Женщина, которая смотрит…
Теперь изумился поэт. И почти угадал истину.
— Уж не хочешь ли ты сказать, что приехал к ней? И поэтому без малого час морочишь мне голову своей дурацкой гнилой философией? А где ей быть, твоей Олесе? Пасет в Переделкино Полину и Боба. С тех пор, как уехала туда, вернувшись из Филадельфии. И этого, как его… — Глеб брезгливо поморщился, — этого вашего Карена. Ты прекрасно помнишь его не хуже меня.
Да, Валерий помнил. Такое забыть невозможно. Вот на фотокарточке и Полина с ее неизменной, слегка блуждающей улыбкой. Похожа на мать, но значительно крупнее, и черты лица нечеткие, словно смазанные.
— Мартышка Поля надумала учиться. Хотя, на мой взгляд, она прекрасно работала в косметическом салоне. Она, кстати, разошлась с Левоном. Боб учится в гимназии. Он шалопай, каких свет не видывал. Если честно, я не люблю его. А моя Арина, посмотри, — поэт повернул к гостю одну из фотографий, — превратилась в настоящую красавицу.

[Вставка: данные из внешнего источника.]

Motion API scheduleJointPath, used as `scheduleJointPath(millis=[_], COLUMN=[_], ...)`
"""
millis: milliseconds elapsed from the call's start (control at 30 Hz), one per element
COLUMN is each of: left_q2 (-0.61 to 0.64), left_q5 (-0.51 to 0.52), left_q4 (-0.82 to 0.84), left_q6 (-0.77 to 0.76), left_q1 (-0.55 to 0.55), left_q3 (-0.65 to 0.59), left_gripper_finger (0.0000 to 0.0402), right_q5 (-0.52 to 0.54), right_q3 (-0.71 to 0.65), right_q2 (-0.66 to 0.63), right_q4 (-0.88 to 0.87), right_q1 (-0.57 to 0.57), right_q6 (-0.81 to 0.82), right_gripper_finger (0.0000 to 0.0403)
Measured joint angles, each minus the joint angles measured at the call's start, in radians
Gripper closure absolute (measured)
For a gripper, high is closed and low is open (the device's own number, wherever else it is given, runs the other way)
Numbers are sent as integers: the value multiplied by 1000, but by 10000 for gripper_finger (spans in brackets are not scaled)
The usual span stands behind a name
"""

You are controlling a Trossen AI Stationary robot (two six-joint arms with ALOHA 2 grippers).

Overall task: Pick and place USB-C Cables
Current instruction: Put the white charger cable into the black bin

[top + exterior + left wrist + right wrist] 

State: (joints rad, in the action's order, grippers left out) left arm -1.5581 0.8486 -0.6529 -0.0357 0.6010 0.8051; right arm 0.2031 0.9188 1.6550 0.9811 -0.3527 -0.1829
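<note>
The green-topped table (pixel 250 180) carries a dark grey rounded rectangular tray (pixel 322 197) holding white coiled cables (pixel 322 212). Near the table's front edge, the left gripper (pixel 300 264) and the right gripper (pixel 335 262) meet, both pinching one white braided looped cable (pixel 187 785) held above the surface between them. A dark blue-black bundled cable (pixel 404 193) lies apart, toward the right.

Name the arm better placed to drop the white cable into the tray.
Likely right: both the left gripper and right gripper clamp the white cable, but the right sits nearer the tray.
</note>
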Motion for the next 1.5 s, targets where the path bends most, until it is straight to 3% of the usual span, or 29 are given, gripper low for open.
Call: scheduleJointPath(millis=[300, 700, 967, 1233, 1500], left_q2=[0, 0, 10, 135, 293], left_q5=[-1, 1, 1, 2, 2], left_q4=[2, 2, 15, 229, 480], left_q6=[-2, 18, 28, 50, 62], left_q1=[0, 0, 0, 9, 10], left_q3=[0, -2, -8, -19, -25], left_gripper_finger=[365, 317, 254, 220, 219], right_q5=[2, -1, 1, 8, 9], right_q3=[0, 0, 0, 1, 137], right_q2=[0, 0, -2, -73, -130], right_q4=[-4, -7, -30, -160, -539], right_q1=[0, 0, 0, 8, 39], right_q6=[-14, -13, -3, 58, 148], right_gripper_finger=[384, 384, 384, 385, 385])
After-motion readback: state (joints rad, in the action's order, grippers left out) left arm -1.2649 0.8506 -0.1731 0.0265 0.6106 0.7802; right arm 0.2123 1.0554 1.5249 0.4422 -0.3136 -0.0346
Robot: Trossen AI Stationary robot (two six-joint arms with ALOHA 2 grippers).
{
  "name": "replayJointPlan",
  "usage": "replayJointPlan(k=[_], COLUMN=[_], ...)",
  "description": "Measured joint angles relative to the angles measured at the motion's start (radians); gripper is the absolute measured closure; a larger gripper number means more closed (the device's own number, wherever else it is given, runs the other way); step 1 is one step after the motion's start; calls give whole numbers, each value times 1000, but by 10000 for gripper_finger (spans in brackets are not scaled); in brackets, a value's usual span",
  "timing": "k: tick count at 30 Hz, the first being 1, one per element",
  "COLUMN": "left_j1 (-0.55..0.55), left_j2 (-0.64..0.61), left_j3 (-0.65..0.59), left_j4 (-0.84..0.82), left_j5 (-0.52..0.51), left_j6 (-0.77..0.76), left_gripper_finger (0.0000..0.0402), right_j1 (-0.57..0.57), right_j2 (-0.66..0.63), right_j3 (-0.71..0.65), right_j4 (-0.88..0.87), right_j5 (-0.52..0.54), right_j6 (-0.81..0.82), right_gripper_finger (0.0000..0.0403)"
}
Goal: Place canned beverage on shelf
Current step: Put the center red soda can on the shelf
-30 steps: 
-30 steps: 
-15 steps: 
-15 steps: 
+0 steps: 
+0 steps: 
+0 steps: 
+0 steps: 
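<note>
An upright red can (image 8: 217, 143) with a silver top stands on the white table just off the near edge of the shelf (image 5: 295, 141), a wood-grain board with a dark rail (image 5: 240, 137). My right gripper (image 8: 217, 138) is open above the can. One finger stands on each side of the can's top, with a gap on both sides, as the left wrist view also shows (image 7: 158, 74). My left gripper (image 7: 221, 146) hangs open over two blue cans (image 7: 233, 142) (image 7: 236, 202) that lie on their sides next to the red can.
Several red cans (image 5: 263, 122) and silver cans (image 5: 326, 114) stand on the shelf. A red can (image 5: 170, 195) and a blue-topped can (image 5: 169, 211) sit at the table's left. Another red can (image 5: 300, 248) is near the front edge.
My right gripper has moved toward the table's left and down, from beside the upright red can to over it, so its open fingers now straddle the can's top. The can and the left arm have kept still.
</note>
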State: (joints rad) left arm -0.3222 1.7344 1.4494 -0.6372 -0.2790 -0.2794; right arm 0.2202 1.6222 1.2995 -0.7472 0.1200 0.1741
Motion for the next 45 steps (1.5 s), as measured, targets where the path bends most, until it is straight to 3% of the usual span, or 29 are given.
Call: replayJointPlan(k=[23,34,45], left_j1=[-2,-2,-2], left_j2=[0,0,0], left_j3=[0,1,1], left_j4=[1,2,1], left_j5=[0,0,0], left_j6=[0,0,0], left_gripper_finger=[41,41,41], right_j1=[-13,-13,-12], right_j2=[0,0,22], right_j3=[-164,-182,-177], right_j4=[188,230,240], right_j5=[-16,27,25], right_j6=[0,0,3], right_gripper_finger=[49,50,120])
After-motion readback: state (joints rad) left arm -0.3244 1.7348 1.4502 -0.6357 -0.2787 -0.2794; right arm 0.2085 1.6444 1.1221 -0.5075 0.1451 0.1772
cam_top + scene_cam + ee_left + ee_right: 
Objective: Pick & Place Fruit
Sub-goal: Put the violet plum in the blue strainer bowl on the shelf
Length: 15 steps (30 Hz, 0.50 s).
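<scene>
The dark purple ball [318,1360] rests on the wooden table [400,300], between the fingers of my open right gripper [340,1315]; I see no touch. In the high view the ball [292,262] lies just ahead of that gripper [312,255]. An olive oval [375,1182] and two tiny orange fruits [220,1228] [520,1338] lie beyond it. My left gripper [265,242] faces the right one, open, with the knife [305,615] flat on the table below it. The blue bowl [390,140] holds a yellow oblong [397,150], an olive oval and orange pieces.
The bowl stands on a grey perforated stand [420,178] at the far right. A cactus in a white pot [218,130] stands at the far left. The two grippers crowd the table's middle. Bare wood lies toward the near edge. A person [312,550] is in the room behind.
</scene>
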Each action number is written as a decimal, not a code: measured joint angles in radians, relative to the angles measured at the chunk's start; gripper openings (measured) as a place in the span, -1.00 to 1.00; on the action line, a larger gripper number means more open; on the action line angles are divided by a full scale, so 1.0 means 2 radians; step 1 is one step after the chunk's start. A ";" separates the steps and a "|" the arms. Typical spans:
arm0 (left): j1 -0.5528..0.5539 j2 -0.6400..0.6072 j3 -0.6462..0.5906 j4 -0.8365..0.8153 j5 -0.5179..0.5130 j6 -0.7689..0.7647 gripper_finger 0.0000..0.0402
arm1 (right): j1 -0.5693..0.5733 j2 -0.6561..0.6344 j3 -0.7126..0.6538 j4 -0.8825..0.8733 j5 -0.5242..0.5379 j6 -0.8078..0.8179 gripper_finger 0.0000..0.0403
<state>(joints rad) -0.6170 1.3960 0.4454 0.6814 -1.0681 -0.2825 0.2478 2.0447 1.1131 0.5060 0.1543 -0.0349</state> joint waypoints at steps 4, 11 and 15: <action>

Малахов глянул на дочь Глеба от второго брака, и удивился, какой она стала взрослой, красивой женщиной. И Олеся, наверное, тоже изменилась…
— Зато моя старшая совсем не постарела, — снова четко вычислил его мысли Витковский. — Такая же сопливая худыха, но что-то в ней надломилось. По-моему, она сломалась в тот момент, когда ты неожиданно бросил школу и все свои дела на бестолковую курицу Эмму и улетел в Европу.
— Неправда! — закричал Валерий, поворачиваясь к Глебу. — Это произошло намного позже!
— А-а! Вот оно что! И когда же ты виделся с Олесей?
— Давно! — буркнул Малахов. — Девять лет назад. Она прилетала ко мне в Мюнхен. Мы провели два часа в машине… Господи, два часа в машине за пятнадцать лет!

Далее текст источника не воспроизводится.